В этой переливчатости жизни нет ничего надуманного, напускного. Она восходит к игре творческого воображения, которая и есть природа сознания. Изначальные, дорефлективные «данные» опыта вдруг превращаются в узнаваемые образы, жизнь обретает смысл. Не так ли святые подвижники «опознают» лики богов и будд в окружающем пейзаже? И имя им – легион. Между тем эти образы по природе своей иллюзорны, обманчивы, и именно это обстоятельство придает им эстетическую ценность. Людям свойственно любить совершенство мнимости, их искренне забавляют обманные виды. А в результате душа Азии способна удерживать в эстетически-цельной «пустоте» Небесного Сознания самые разные стили от крайней экспрессии до фотографически точного натурализма.
Но не ищите в таком случае «настоящую Азию». Эта Азия – в семенах ваших сновидений, а всякая другая неинтересна. Азию вообще не нужно искать, ею надо жить. Ваш взгляд будет блуждать поверх и мимо всех образов, пока не упрется… в устремленный прямо на вас на людной улице взгляд нищего, женщины, монаха – взгляд-удар, взгляд-зов, исходящий из последних глубин души и, как внезапный удар колокола, оглушающий плотной тишиной вечности.
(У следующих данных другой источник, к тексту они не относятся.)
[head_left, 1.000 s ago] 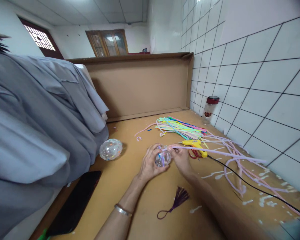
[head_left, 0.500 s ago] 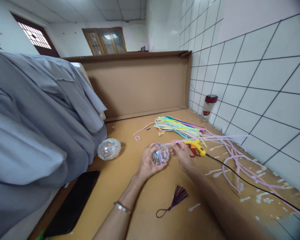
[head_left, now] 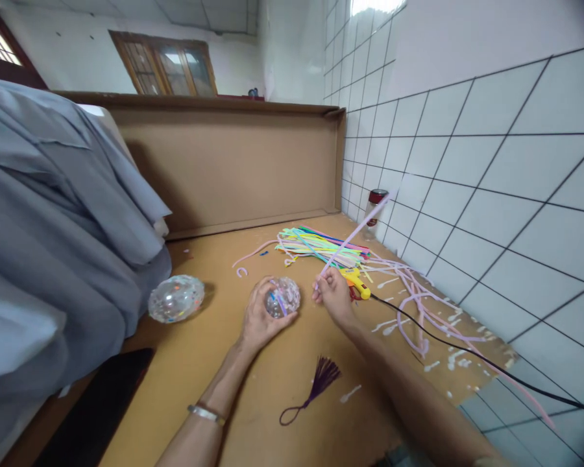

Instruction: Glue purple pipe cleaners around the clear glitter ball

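My left hand (head_left: 259, 314) is wrapped round the left side of a clear, faceted ball (head_left: 290, 293) that has a lilac strip across it. To the right of the ball, my right hand (head_left: 335, 296) pinches a long lilac pipe cleaner (head_left: 355, 232), which slants up and away to the right. A gap lies between that hand and the ball. Just beyond my right hand is a yellow glue gun (head_left: 358, 283) with a black cord, and something red-handled, partly hidden, lies under it. A dark purple tassel (head_left: 323, 379) with a loop lies nearer to me.
A second clear ball (head_left: 176, 298) sits left, beside grey cloth (head_left: 78, 233). Behind my hands lies a bundle of coloured pipe cleaners (head_left: 316, 246). Loose lilac strands (head_left: 413, 305) spread right. A red-lidded jar (head_left: 374, 211) stands by the tiled wall; a cardboard panel (head_left: 243, 168) stands behind.
My right hand has drawn away from the ball, and the pipe cleaner has swung from nearly level to a steep upward slant. My left hand still holds the ball. The view has turned right.
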### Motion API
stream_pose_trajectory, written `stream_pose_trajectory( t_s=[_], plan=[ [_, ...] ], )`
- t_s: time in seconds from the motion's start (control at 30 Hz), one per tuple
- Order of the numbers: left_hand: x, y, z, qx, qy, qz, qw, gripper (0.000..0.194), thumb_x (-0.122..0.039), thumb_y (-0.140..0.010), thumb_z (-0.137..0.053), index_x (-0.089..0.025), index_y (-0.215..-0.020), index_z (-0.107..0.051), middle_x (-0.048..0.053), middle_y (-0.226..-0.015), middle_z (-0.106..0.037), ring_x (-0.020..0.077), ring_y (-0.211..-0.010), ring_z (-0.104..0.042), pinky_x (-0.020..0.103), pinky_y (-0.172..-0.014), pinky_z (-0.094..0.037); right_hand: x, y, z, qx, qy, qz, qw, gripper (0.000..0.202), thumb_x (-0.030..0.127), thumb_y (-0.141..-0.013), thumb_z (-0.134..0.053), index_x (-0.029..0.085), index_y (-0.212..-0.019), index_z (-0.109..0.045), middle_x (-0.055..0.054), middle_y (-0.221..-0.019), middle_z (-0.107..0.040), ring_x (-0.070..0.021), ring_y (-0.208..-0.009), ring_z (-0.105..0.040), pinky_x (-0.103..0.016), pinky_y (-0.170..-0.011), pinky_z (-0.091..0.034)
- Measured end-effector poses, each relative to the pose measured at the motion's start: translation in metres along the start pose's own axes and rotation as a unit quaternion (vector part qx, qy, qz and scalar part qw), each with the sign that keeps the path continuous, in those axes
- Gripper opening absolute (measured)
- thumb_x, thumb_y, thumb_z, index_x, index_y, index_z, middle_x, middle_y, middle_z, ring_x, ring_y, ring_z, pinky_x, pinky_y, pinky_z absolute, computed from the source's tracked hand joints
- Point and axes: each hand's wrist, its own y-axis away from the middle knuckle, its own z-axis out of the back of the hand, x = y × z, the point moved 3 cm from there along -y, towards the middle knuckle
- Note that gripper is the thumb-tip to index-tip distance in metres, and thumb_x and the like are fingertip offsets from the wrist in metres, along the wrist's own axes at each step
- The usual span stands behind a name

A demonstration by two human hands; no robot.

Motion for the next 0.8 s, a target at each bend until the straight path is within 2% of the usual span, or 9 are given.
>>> stream_pose_trajectory(
  t_s=[0.07, 0.1, 0.2, 0.3, 0.43, 0.5, 0.6, 0.73, 0.8],
  plan=[
    [0.0, 0.0, 0.0, 0.0, 0.001, 0.0, 1.0, 0.069, -0.035, -0.063, -0.083, -0.026, -0.119, -0.044, 0.013, -0.131, -0.054, 0.0342, -0.123, -0.055, 0.054, -0.102, -0.049, 0.006, -0.004, 0.023, -0.034, 0.134, 0.022, 0.99, 0.026, 0.046, -0.085, -0.045, 0.022, -0.076, -0.047, 0.004, -0.059, -0.06, -0.0118, -0.046, -0.056, -0.022, -0.046, -0.044],
    [0.0, 0.0, 0.0, 0.0, 0.002, 0.002, 1.0, 0.069, -0.035, -0.063, -0.083, -0.025, -0.119, -0.044, 0.013, -0.132, -0.053, 0.0341, -0.123, -0.055, 0.054, -0.102, -0.049, 0.009, -0.006, 0.038, -0.051, 0.243, 0.021, 0.969, 0.027, 0.045, -0.088, -0.042, 0.022, -0.077, -0.05, 0.003, -0.058, -0.06, -0.0123, -0.048, -0.057, -0.022, -0.05, -0.046],
    [-0.002, -0.001, 0.0, -0.002, 0.009, 0.005, 1.0, 0.067, -0.033, -0.063, -0.082, -0.024, -0.118, -0.046, 0.013, -0.133, -0.053, 0.0346, -0.122, -0.055, 0.054, -0.103, -0.048, 0.019, -0.016, 0.088, -0.089, 0.345, 0.005, 0.934, 0.026, 0.037, -0.087, -0.044, 0.018, -0.079, -0.059, -0.003, -0.067, -0.066, -0.0171, -0.064, -0.063, -0.026, -0.061, -0.047],
    [-0.004, -0.001, 0.001, -0.011, 0.011, 0.003, 1.0, 0.066, -0.033, -0.062, -0.082, -0.023, -0.118, -0.048, 0.012, -0.133, -0.054, 0.0346, -0.121, -0.056, 0.053, -0.102, -0.048, 0.027, -0.021, 0.137, -0.126, 0.451, -0.042, 0.882, 0.03, 0.032, -0.09, -0.042, 0.014, -0.09, -0.067, -0.012, -0.082, -0.071, -0.0228, -0.077, -0.066, -0.031, -0.068, -0.046],
    [-0.007, 0.0, 0.002, -0.003, -0.021, -0.008, 1.0, 0.064, -0.034, -0.064, -0.081, -0.023, -0.118, -0.048, 0.012, -0.132, -0.056, 0.0328, -0.121, -0.057, 0.05, -0.1, -0.05, 0.026, -0.013, 0.178, -0.125, 0.571, -0.119, 0.802, 0.031, 0.023, -0.09, -0.043, 0.012, -0.093, -0.072, -0.02, -0.088, -0.072, -0.0296, -0.086, -0.068, -0.036, -0.072, -0.045],
    [-0.008, 0.0, 0.002, 0.003, -0.036, -0.015, 0.999, 0.066, -0.034, -0.064, -0.081, -0.022, -0.118, -0.047, 0.013, -0.131, -0.055, 0.0328, -0.121, -0.056, 0.05, -0.1, -0.05, 0.023, -0.006, 0.183, -0.107, 0.617, -0.132, 0.768, 0.027, 0.015, -0.086, -0.047, 0.008, -0.097, -0.072, -0.024, -0.094, -0.071, -0.0323, -0.09, -0.068, -0.038, -0.075, -0.045],
    [-0.007, 0.0, 0.002, 0.006, -0.04, -0.026, 0.999, 0.067, -0.033, -0.064, -0.081, -0.022, -0.119, -0.046, 0.014, -0.131, -0.055, 0.0338, -0.12, -0.057, 0.052, -0.099, -0.05, 0.024, 0.002, 0.172, -0.081, 0.664, -0.105, 0.736, 0.032, 0.008, -0.084, -0.047, 0.004, -0.108, -0.068, -0.027, -0.111, -0.066, -0.0348, -0.107, -0.063, -0.042, -0.087, -0.043],
    [-0.008, 0.0, 0.002, 0.007, -0.038, -0.02, 0.999, 0.067, -0.033, -0.063, -0.081, -0.023, -0.12, -0.046, 0.013, -0.13, -0.056, 0.0338, -0.12, -0.057, 0.052, -0.099, -0.05, 0.034, -0.006, 0.131, -0.011, 0.692, -0.023, 0.722, 0.033, 0.013, -0.09, -0.043, 0.009, -0.111, -0.067, -0.02, -0.115, -0.066, -0.0306, -0.111, -0.06, -0.038, -0.091, -0.04],
    [-0.008, -0.001, 0.002, 0.008, -0.036, -0.014, 0.999, 0.067, -0.035, -0.063, -0.081, -0.024, -0.119, -0.046, 0.012, -0.13, -0.056, 0.0328, -0.12, -0.057, 0.052, -0.099, -0.05, 0.039, -0.016, 0.107, 0.029, 0.678, 0.014, 0.734, 0.034, 0.017, -0.093, -0.04, 0.012, -0.11, -0.069, -0.017, -0.113, -0.068, -0.028, -0.107, -0.061, -0.034, -0.088, -0.04]
  ],
)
Вот странное предназначение азиатских стран, нагляднее всего отразившееся, пожалуй, в судьбе Тибета: предъявлять разделенность своих физического и духовного образов и тем самым подсказывать путь к обретению подлинно целостного отношения к миру. Речь идет о целостности интуитивной и сокровенной, которую не исследовать никакой феноменологией. «Сознание не есть то, чем оно является. Что же в нем сознавать?» – говорит китайский мудрец. Кто хочет познать Азию, должен учиться видеть сквозь образы мира и познавать «молча на ощупь» (Конфуций о высших стадиях познания).
Азиатская словесность и искусство, соответственно, развертываются под знаком иносказания и декоративности сродни церемонному обхождению (именно обхождению, хождению вокруг да около). Отсюда великая сила и обаяние для азиата благодушно-иронической, часто не без примеси стратегического расчета болтовни, балагурства или просто «вранья» в духе русской хлестаковщины[2], а если говорить шире (но строже), всякого расплывчатого, гадательного рассуждения, где правда перемешана с фантазией. Да и как может быть иначе, если для людей Дальнего, крайнего Востока вещи связываются не правилами логики или даже грамматики (в китайском языке почти отсутствующей), а чистой интерактивностью встречи и заложенным в ней иным порядком миросознания, который выбивает из привычного дуализма субъекта и объекта и заставляет мыслить мир в оппозициях «внутренности внутреннего» (понятие, в Европе известное еще Сведенборгу) и «внешности внешнего», внутренней глубины телесного опыта и его орнаментальности, отчужденного следа. В сущности, то и другое есть тень – вещь всецело декоративная, обладающая только поверхностью, но сообщающая о внутренней, символической толще жизни.
Подлинный исток подобного миропонимания – символизм ритуала с его требованием непрерывного утончения сознания, роста духовной чувствительности. Чем более тонкие различия мы способны осознавать, чем мы чувствительнее, тем ближе к истоку нашего опыта и тем более тонким вкусом и большей способностью к коммуникации обладаем, тем отчетливее мы чувствуем непредсказуемую, но разлитую всюду и неустранимую игру бытия.
Все дело в том, что азиатская мысль верна простейшей, вечно актуальной реальности нашего существования: живому телу и его присутствию в мире. И это единственная реальность, которую невозможно определить, доказать, даже представить. Это тот самый случай, когда прав Уайтхед, назвавший точность определений «подделкой истины» (fake). Есть реальность, о которой можно и даже нужно говорить неточно.